**Assignment:** Please go through the records below and return every line holding the word "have".
(Recorded data Opens)
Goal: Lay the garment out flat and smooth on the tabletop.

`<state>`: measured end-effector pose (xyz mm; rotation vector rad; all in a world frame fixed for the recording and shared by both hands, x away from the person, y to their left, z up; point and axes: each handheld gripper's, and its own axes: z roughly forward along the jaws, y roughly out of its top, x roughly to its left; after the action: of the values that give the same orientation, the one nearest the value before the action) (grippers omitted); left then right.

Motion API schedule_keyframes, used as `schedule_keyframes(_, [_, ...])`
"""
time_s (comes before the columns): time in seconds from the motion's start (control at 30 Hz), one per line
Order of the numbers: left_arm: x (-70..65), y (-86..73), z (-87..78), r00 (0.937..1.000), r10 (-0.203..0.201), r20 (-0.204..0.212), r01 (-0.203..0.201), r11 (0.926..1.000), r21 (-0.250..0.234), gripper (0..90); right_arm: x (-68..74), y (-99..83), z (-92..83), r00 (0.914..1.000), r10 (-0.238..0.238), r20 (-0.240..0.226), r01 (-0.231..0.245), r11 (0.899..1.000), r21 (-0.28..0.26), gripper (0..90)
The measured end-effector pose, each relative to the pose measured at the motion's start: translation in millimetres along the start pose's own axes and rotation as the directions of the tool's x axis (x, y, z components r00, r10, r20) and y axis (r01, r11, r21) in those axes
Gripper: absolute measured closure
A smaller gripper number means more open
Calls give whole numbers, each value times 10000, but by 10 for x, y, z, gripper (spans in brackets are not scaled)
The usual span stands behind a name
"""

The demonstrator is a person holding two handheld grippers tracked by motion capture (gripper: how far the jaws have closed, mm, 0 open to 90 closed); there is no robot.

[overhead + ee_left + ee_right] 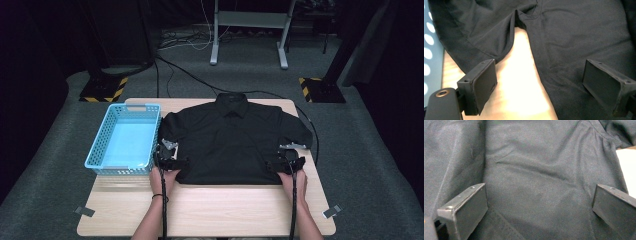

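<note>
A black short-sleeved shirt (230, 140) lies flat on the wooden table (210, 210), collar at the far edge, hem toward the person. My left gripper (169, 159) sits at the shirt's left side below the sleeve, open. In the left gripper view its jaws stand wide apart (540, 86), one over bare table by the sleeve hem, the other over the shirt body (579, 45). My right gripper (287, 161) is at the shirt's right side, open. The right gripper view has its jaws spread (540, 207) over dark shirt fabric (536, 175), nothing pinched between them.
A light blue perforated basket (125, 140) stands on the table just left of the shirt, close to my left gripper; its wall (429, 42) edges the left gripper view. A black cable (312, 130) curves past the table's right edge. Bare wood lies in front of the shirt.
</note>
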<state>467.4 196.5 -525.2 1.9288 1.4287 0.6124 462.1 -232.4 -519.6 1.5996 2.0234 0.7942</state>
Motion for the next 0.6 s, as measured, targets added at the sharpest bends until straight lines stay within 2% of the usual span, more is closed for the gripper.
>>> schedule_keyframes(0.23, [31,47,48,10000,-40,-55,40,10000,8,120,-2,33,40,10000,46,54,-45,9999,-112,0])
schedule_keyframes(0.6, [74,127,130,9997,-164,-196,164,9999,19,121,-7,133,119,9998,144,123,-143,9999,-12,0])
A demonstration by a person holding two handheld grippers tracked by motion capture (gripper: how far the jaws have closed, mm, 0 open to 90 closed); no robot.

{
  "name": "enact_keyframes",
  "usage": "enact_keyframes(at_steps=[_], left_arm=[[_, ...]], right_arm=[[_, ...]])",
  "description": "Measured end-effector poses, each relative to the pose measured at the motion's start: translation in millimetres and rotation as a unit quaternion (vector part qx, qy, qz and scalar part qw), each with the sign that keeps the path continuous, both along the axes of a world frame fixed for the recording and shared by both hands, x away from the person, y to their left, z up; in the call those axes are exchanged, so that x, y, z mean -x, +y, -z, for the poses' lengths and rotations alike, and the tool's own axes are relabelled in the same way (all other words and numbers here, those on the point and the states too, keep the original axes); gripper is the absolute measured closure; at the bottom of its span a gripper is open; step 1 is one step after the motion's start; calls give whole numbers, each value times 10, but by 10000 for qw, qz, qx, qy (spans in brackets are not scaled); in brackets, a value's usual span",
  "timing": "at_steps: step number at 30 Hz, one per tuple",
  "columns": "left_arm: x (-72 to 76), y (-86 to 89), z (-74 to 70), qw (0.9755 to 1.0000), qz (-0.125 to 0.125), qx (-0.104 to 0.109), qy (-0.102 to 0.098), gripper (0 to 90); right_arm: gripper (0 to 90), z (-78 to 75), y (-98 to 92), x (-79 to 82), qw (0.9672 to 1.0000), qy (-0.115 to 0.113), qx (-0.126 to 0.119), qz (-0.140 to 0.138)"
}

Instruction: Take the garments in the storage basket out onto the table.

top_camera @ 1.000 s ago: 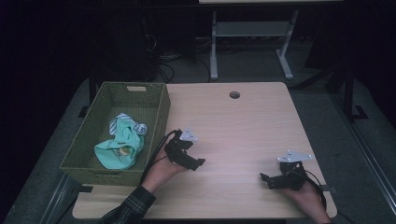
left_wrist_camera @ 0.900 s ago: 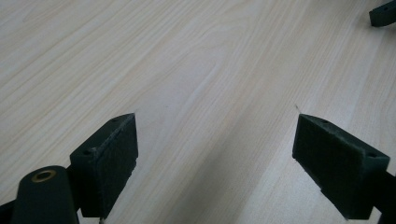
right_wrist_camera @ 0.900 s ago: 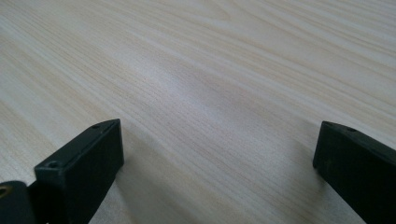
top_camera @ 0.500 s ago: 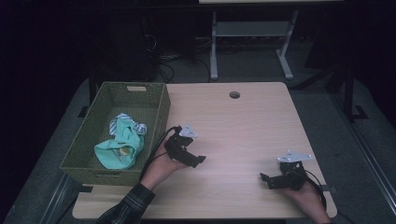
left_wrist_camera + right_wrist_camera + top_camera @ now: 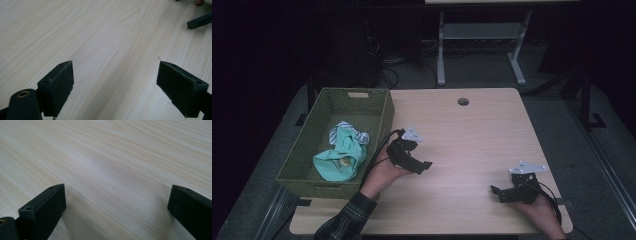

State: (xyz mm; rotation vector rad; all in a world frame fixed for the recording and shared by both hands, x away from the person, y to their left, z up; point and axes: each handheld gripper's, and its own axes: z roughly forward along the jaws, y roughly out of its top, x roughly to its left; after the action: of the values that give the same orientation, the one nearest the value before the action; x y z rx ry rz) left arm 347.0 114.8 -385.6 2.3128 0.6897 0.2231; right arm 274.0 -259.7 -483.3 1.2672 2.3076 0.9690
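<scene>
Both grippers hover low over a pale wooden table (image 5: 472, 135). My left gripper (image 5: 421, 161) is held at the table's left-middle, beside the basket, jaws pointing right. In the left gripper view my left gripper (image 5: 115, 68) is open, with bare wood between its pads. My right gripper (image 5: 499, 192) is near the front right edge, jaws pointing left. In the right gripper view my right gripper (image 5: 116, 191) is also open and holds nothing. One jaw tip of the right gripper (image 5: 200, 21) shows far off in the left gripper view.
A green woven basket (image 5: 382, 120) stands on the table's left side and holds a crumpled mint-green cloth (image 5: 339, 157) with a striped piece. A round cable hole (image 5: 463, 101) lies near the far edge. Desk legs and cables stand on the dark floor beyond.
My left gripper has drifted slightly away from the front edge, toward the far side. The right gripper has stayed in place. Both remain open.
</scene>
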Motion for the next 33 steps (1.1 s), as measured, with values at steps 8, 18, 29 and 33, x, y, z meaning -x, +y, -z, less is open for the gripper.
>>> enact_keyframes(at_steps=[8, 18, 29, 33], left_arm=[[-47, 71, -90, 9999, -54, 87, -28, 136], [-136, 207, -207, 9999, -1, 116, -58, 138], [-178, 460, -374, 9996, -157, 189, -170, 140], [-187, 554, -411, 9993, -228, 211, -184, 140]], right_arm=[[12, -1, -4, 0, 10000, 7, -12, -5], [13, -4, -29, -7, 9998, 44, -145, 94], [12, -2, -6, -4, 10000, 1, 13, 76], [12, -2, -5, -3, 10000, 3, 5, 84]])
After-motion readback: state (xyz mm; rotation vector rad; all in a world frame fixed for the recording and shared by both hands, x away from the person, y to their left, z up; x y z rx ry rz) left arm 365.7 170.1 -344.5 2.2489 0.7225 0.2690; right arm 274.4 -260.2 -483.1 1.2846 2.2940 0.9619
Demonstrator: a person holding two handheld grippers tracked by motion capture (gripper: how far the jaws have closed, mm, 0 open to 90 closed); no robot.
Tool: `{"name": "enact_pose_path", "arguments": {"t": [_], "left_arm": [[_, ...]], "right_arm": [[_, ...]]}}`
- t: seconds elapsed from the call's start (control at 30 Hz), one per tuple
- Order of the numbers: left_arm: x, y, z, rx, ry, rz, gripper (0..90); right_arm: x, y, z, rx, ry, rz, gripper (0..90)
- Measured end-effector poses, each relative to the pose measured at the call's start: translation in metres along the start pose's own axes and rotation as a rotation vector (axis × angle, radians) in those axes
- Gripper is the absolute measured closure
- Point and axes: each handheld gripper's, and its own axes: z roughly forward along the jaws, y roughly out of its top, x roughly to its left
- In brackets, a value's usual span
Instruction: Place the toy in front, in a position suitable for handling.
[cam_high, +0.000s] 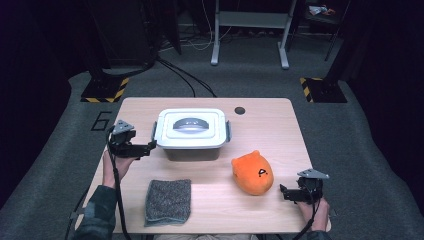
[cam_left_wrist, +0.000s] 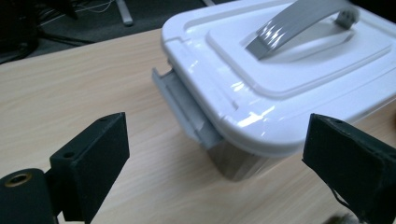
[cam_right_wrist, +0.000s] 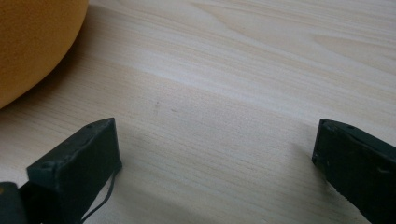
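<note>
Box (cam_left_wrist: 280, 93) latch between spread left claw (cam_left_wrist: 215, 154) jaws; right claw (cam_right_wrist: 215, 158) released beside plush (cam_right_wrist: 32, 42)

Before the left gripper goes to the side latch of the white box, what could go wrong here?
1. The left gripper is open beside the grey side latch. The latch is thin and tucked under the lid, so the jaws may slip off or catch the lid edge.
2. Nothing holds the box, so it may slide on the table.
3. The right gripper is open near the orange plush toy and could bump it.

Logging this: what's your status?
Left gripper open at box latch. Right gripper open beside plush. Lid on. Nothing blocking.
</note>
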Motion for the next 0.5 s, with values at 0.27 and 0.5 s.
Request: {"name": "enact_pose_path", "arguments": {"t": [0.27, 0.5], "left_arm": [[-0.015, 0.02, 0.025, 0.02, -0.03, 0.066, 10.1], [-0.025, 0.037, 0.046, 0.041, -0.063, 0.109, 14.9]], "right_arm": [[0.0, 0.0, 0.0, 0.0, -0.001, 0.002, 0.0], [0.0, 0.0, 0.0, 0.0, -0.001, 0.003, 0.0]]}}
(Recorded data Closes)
**Exercise solution:**
The demonstrator is a person holding two handheld grippers tracked by motion capture (gripper: how far the jaws have closed, mm, 0 open to 90 closed); there is no robot.
A demonstration by a person holding two handheld grippers tracked by motion capture (gripper: how far the jaws have closed, mm, 0 open to 90 closed); no robot.
Demonstrator: a person holding two handheld grippers tracked by motion capture (gripper: how far the jaws have closed, mm, 0 open to 90 closed); no robot.

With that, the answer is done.